O escândalo estalou ontem a propósito de um caso, tendo os desastrados esclarecimentos da Câmara de Lisboa que lhe sucederam conduzido rapidamente a outros. É um facto: responsáveis dos serviços camarários têm fornecido informações a embaixadas, onde identificam cidadãos responsáveis pela organização de protestos que questionam os regimes dos seus países. Sabe-se, para já, que isso aconteceu com a Rússia, com Israel, com a China e com a Venezuela. Não me admiraria se tivesse acontecido também, por exemplo, com o Brasil de Bolsonaro. De facto, pessoas com cargos numa importante instituição do nosso regime democrático têm violado a constituição e feito orelhas moucas à proteção dos dados dos cidadãos, contribuindo assim para a perseguição de opositores a Estados que, consabidamente, praticam formas avançadas, algumas delas pautadas por uma grande violência, de repressão interna da divergência.

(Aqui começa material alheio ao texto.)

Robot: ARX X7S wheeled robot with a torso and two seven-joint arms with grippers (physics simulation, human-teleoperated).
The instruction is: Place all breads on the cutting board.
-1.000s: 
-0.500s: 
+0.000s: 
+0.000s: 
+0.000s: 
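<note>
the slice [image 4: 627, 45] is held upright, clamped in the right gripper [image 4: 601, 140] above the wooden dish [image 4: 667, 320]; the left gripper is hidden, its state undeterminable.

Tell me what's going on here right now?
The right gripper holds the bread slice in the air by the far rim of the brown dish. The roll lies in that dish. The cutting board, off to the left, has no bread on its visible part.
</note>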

Podemos evitar a precipitação e não inferir logo que essa repetida forma de delação foi levada a cabo sob instruções diretas do presidente da Câmara. Aliás, Fernando Medina já veio reconhecer que isto tinha realmente acontecido e afirmou ter tomado medidas para que não possa voltar a ocorrer. Mas alguém o fez e deverá ser responsabilizado por iniciativas de tal gravidade, que por certo terão prejudicado pessoas no legítimo uso do seu direito ao protesto. Alguém que, talvez procurando agradar a outro alguém, ou então por uma ignorância básica das práticas de determinados regimes, rebaixou solicitamente a sua consciência democrática ao ponto de considerar «habitual» a delação e a repressão de ativistas estrangeiros que se batem por causas que os contestam. É verdade que isto cai em cima da pré-campanha das autárquicas, mas é tão grave que de modo algum pode ser silenciado, e muito menos pode passar sem esclarecimentos céleres e transparentes.
Post-scriptum: O setor da «indignação seletiva» – só é mau quando prejudica os «nossos» – irá relevar isto, não duvido.